An interesting aspect of the book is the suggestion - through Musk's deeds - that humanity was abandoning hard science (the kind that creates real products) for the soft Internet world in the manic hunt for easy money. Musk himself cashed out of his first two digital ventures (Zip2 to Compaq for $307 million in 1999 and PayPal to eBay for $1.5 billion in 2002) to invest in space travel equipment maker SpaceX, electric car maker Tesla Motors and solar power champion SolarCity. If SpaceX succeeds, it would be a giant technological leap for the US versus rivals such as Russia and China. Musk says his family fears the "? Russians will assassinate me".
THE BOOK
does an excellent job of not projecting Elon Musk as a corporate deity, like many biographies do inevitably.
The book also takes a voyeuristic peek into Musk's personal life. It mentions the split with ex-wife Justine with whom he shares custody of their five boys, that he was teased for his peculiar surname in his childhood and that he isn't shy of abusing colleagues at work. All these, however, are aside from the greatest challenges to humanity he is trying to tackle - to colonise Mars through SpaceX, to eliminate use of fossil fuel through electric cars at Tesla and to generate solar power at SolarCity.

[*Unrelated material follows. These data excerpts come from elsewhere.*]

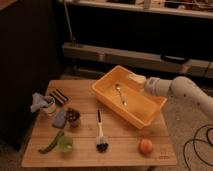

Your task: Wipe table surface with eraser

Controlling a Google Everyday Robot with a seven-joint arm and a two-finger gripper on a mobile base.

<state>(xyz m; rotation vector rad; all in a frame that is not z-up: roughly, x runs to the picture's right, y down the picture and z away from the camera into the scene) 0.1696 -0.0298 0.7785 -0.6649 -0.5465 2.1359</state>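
Note:
The eraser (60,96), a small flat block with dark and pale stripes, lies near the left edge of the table surface (120,142), a light-brown plank top. My gripper (136,78) reaches in from the right and hovers at the far rim of a yellow bin (145,116), a long way right of the eraser. It is open and I see nothing held in it.
A spoon (120,93) lies in the bin. Near the eraser are a cup with a blue-grey cloth (43,103), a grey-blue block (59,119) and a dark cup (73,116). Along the front lie a green vegetable (54,143), a brush (100,134) and an orange fruit (145,146).

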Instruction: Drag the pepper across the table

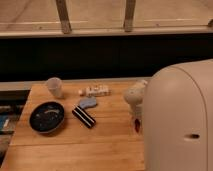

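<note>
The small red-orange pepper (pixel 137 125) is at the right part of the light wooden table (pixel 75 147), close to the big white arm shell. My gripper (pixel 136 119) comes down from its white wrist (pixel 134 95) right onto the pepper and appears shut on it, holding it at table level. The arm shell hides the pepper's right side and the table beyond it.
A black-and-white striped block (pixel 84 116) lies at mid table with a blue-grey object (pixel 88 102) behind it. A dark bowl (pixel 46 116) is at the left, a pale cup (pixel 54 86) at the back left, and small white items (pixel 95 91) at the back edge. The arm shell (pixel 180 120) fills the right.
</note>
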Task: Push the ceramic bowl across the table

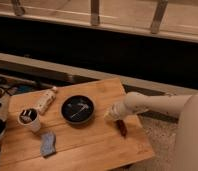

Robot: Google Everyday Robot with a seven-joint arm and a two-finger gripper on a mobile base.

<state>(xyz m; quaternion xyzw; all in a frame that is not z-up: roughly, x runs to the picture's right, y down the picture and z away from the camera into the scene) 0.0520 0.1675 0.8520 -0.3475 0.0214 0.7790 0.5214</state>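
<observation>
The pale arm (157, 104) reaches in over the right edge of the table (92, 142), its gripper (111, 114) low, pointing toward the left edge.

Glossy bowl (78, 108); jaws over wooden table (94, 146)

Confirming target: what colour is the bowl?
Glossy black bowl, camera view; gripper just right of it.

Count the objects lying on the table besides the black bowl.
4. A white cup at the left, a pale bottle behind it, a blue cloth near the front edge, and a dark reddish item right of the ceramic bowl, beside the hand. The arm might hide more.
</observation>
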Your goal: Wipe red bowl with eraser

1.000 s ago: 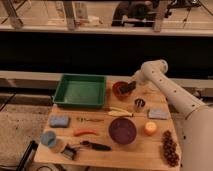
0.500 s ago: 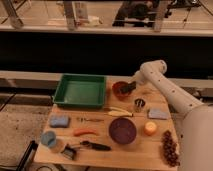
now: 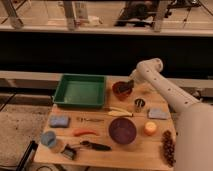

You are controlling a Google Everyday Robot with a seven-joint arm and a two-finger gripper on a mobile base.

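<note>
**Gripper (image 3: pixel 128 86) set at the right rim of the red bowl (image 3: pixel 120 90)**

Whether the gripper is closed or spread cannot be told. Its dark end is merged with what may be the eraser, which is not made out apart from it, nor seen lying on the table (image 3: pixel 145 150). The red bowl is found at the table's far side, right of the green tray (image 3: pixel 80 105), directly left of the gripper. A wiping stroke is therefore judged to be needed leftward and down into the hollow.

The gripper (image 3: pixel 128 86) hung at the right rim of the small round orange-red bowl (image 3: pixel 120 91), beside the green plastic tray (image 3: pixel 79 105).
</note>
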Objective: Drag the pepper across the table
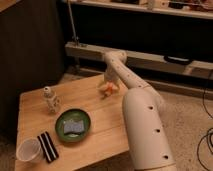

He was, in fact, fantasising about space even as a 13-year-old in 1984 when South African "PC and Office Technology" published the source code to a video game 'Blastar' Musk had written. The game's aim was to destroy an alien space freighter carrying deadly Hydrogen bombs.
Interestingly, as a child, Musk would often drift into a trance when he didn't hear anybody around. Doctors decided to remove his adenoid glands to improve his hearing. Obviously, it didn't work. Nor did his spaced-out ways help him make friends through his childhood. But as his college batch mate Navaid Farooq recollects, "I don't think he makes friends easily but he is very loyal to those he has."
And yet his pursuits of Mars, electric vehicles and solar power have grown the shy Musk's collective net worth to around $10 billion without chasing the Internet or the digital world.
But look at the flip side of the challenges to humanity that Musk is out to tackle: His critics still point out that he is out to build the rich boys' toys, after all.